» **AIM OF THE EXERCISE**:
Show every line of the data that contains the string "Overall".

» **DATA**:

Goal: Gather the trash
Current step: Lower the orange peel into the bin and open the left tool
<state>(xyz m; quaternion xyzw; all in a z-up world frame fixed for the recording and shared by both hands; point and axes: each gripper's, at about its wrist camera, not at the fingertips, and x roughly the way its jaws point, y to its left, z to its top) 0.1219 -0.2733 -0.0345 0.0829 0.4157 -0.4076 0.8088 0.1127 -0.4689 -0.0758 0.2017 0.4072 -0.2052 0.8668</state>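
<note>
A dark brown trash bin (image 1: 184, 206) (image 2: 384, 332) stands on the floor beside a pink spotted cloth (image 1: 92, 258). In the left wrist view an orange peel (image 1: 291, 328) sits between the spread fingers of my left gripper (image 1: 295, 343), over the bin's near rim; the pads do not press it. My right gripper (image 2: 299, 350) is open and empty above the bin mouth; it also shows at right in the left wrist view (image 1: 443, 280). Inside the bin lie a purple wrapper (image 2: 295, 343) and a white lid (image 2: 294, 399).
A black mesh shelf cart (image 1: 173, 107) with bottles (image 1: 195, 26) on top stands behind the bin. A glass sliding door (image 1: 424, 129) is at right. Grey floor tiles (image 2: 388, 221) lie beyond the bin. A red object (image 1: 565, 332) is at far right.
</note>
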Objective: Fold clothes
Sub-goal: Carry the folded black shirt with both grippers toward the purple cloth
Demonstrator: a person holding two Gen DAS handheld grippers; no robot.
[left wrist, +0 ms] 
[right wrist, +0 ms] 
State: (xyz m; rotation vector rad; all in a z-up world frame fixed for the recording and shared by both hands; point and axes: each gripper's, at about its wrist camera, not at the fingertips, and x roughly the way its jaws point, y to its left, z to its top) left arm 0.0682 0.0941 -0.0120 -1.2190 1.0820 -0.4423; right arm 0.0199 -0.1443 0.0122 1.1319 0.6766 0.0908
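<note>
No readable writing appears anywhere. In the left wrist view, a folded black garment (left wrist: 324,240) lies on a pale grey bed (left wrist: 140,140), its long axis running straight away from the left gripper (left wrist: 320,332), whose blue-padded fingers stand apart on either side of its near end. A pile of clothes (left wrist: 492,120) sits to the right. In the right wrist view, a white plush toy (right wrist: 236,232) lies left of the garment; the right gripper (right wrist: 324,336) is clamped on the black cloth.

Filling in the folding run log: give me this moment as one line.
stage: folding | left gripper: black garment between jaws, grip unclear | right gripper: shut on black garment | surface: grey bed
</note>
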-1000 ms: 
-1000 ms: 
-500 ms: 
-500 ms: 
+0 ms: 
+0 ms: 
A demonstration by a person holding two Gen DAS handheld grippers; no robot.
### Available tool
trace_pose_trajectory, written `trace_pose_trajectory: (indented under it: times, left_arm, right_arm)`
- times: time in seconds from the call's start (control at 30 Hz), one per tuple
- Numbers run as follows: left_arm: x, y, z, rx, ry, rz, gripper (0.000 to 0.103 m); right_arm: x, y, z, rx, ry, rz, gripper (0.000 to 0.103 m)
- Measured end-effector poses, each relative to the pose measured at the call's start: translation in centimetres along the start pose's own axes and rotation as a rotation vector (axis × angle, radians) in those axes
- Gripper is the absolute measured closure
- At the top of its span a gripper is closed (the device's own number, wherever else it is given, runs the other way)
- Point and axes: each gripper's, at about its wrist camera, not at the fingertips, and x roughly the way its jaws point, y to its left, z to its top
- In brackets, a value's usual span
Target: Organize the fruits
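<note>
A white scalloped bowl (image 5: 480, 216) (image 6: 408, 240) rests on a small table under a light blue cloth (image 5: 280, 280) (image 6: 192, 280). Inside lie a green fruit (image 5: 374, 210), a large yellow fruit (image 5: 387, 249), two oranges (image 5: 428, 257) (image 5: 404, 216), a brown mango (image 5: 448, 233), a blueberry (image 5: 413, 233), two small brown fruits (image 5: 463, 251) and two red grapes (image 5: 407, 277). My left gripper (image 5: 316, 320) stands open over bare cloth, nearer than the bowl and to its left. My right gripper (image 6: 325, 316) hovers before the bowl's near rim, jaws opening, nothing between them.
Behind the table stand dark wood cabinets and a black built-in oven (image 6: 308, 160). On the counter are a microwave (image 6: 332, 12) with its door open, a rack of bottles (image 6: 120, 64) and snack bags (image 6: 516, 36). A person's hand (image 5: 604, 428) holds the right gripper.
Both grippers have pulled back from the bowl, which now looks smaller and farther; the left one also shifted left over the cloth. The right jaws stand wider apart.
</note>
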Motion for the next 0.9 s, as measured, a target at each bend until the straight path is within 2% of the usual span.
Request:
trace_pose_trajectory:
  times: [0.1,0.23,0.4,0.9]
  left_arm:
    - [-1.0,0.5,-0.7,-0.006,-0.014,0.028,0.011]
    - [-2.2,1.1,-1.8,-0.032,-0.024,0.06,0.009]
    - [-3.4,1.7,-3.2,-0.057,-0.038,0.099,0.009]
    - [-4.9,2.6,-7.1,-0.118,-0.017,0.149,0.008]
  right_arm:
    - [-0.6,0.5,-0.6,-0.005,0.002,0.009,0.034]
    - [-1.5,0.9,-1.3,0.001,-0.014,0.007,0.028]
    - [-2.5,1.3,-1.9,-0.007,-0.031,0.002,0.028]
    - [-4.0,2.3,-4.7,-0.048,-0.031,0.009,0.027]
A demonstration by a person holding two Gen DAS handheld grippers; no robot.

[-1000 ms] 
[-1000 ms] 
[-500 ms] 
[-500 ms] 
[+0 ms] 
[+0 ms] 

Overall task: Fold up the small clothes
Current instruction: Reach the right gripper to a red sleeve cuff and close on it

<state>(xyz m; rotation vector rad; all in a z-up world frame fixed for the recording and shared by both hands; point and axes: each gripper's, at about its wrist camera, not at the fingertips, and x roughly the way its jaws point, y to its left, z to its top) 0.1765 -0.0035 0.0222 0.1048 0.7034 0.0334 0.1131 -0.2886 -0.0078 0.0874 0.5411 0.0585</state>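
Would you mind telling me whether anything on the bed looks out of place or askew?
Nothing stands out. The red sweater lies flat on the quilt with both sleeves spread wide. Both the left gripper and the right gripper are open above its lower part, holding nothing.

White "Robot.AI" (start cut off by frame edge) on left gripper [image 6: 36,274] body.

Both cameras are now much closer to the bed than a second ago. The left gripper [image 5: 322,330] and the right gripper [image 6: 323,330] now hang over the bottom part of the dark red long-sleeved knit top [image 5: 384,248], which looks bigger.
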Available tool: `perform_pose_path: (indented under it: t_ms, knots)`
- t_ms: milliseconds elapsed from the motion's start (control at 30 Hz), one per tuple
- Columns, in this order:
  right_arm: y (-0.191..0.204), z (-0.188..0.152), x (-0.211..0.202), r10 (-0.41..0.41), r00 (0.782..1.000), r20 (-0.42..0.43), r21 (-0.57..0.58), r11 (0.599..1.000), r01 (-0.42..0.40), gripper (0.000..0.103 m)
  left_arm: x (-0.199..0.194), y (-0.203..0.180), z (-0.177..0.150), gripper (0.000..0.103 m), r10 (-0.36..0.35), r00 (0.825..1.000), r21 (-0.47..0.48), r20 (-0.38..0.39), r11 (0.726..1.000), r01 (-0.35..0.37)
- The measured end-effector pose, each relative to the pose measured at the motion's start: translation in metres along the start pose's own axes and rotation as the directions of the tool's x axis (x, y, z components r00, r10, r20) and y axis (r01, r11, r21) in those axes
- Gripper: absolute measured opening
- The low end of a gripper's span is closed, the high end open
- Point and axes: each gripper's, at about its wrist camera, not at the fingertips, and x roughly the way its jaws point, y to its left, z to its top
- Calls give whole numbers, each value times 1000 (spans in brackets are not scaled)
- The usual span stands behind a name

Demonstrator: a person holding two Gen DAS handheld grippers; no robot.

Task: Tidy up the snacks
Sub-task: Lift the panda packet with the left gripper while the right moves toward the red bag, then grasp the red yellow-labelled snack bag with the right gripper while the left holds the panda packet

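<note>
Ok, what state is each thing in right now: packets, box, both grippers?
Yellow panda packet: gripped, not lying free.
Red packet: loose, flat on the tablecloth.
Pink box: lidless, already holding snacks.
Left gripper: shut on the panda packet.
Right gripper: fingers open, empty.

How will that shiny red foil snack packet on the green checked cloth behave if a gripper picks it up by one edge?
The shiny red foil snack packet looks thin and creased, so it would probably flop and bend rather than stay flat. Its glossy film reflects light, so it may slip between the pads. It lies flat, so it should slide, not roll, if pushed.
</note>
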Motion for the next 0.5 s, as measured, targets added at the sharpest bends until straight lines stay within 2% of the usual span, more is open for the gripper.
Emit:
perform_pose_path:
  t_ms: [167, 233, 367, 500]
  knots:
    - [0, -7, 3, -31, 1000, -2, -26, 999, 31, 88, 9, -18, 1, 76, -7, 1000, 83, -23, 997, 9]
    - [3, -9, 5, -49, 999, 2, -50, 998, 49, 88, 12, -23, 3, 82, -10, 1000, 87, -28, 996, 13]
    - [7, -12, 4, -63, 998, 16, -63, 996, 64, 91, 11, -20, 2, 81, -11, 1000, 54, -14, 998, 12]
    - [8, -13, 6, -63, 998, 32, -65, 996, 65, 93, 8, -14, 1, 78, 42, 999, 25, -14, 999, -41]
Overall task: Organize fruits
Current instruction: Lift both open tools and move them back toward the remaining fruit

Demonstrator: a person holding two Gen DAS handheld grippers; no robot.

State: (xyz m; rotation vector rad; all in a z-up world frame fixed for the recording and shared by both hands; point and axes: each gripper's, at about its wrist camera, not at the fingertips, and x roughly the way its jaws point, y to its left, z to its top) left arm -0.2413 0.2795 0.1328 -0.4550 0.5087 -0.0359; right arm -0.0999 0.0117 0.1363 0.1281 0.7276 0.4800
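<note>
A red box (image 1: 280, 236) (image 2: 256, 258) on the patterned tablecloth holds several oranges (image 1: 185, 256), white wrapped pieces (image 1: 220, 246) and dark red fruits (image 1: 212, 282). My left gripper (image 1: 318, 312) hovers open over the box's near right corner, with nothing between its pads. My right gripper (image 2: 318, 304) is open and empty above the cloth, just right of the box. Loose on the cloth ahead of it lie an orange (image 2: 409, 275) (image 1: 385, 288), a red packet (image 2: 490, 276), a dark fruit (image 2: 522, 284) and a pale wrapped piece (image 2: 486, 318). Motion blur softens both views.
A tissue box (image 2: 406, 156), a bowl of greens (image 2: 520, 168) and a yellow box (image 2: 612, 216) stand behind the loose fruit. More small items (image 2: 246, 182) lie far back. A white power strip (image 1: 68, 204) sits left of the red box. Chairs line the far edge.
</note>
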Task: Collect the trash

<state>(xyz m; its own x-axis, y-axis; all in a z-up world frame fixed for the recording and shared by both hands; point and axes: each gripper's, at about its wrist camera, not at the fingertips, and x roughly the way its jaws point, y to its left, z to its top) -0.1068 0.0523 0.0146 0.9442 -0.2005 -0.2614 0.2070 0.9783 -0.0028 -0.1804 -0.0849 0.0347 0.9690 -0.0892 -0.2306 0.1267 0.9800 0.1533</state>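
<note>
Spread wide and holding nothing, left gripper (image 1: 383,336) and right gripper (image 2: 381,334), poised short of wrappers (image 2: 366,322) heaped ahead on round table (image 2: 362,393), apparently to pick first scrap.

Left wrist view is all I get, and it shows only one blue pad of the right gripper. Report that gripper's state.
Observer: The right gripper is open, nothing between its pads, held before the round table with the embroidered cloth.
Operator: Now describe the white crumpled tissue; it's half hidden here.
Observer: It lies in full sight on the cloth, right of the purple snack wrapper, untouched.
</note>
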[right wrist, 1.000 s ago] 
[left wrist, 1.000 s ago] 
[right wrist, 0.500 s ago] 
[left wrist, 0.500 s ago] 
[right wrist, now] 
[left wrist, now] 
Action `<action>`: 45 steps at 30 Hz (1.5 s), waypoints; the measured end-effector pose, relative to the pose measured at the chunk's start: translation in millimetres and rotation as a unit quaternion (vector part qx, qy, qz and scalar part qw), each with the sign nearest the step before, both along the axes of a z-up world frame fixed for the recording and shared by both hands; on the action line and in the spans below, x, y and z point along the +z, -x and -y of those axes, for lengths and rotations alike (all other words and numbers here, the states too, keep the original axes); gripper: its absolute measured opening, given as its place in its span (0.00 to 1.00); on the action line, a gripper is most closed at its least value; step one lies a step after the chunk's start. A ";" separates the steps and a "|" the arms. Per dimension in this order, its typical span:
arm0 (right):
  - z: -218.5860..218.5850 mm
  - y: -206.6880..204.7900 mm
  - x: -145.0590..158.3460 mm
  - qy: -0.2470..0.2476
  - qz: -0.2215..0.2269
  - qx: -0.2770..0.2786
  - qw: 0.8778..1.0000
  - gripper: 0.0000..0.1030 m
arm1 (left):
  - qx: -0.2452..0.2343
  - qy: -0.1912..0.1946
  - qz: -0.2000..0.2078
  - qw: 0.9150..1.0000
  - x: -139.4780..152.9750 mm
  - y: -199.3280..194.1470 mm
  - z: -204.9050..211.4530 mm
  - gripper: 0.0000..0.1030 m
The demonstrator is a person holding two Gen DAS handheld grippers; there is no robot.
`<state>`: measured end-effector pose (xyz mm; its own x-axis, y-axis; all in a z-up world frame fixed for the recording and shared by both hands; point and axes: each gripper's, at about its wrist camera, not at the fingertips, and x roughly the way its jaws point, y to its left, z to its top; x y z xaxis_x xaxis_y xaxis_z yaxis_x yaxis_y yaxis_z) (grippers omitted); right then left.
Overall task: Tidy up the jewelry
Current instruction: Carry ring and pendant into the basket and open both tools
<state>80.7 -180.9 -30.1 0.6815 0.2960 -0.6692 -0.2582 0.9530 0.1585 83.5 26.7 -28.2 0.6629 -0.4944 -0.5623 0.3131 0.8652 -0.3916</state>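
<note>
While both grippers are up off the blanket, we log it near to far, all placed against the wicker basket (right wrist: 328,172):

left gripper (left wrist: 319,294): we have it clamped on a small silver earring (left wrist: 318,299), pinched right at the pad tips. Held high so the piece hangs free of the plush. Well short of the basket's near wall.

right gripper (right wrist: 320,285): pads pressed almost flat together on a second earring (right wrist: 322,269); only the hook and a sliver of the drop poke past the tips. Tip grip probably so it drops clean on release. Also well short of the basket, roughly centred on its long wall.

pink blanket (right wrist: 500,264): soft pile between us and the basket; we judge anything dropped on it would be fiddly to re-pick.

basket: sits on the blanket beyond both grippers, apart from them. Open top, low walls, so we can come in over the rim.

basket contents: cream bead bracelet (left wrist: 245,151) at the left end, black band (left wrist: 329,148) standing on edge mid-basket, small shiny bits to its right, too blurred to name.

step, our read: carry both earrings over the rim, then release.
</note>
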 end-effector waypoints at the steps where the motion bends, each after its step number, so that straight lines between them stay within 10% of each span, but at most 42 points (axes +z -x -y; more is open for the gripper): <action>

» **SOLVED PROBLEM**:
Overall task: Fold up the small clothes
Overall task: Organize fruits
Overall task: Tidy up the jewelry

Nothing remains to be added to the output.